▸ **Exercise requirements**
The listing, minus its pictures, is to be given again exactly.

>>>

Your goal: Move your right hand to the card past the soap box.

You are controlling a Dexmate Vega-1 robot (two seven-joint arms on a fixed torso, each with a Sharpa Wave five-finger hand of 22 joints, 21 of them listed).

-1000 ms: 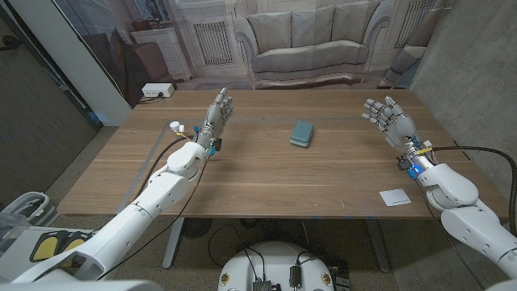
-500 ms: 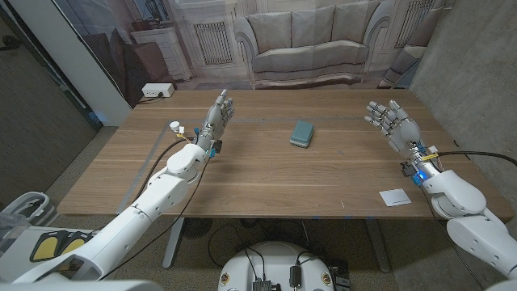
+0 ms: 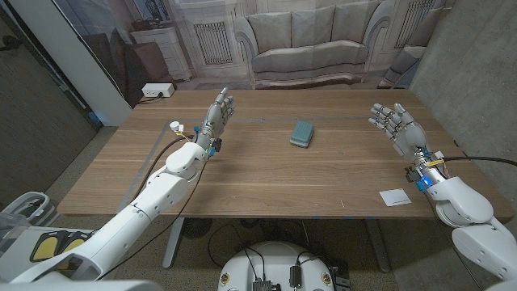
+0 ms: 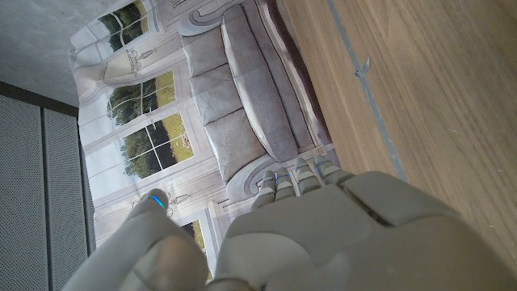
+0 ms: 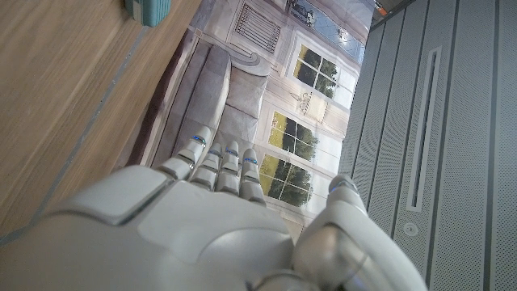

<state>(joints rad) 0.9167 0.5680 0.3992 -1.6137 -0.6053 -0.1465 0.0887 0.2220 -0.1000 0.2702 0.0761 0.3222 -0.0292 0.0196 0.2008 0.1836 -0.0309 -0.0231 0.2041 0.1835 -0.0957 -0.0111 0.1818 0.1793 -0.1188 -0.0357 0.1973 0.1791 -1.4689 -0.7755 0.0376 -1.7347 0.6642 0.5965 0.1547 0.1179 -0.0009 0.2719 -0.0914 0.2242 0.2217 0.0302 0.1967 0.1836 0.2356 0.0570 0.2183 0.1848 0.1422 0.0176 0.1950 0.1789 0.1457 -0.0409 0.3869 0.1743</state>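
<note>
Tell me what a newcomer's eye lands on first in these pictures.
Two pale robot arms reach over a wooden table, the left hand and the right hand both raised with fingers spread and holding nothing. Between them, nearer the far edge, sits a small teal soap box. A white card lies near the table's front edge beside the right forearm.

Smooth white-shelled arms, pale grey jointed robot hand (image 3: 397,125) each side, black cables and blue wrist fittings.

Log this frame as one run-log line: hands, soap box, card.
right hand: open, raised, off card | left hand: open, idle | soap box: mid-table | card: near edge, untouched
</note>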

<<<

▸ **Expected output**
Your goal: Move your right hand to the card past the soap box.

You are controlling a Dexmate Vega-1 robot (two seven-joint arms on a fixed torso, each with a Sharpa Wave five-finger hand of 22 joints, 21 of them listed).

-1000 ms: 
-500 ms: 
+0 ms: 
+0 ms: 
+0 ms: 

<state>(joints rad) 0.9167 0.5680 0.3992 -1.6137 -0.6053 -0.1465 0.0887 0.2220 -0.1000 0.2702 0.0761 0.3222 -0.0292 0.0196 0.2008 0.1836 -0.0309 -0.0231 0.2041 0.1835 -0.0957 -0.0111 0.1818 0.1793 -0.1188 -0.0357 0.1973 0.1791 -1.4689 -0.7755 0.0376 -1.7347 0.6642 0.5965 0.1547 0.1179 -0.0009 0.2719 -0.0914 0.2242 0.2217 0.0302 0.1967 0.1836 0.2356 0.0570 0.2183 0.1848 0.1422 0.0176 0.1950 0.1789 0.1457 -0.0409 0.3869 0.1743</state>
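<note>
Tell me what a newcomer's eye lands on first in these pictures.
Two pale robot arms reach over a wooden table, the left hand and the right hand both raised with fingers spread and holding nothing. Between them, nearer the far edge, sits a small teal soap box. A white card lies near the table's front edge beside the right forearm.

Smooth white-shelled arms, pale grey jointed robot hand (image 3: 397,125) each side, black cables and blue wrist fittings.

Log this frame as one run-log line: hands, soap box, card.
right hand: open, raised, off card | left hand: open, idle | soap box: mid-table | card: near edge, untouched
</note>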

This output is now finished.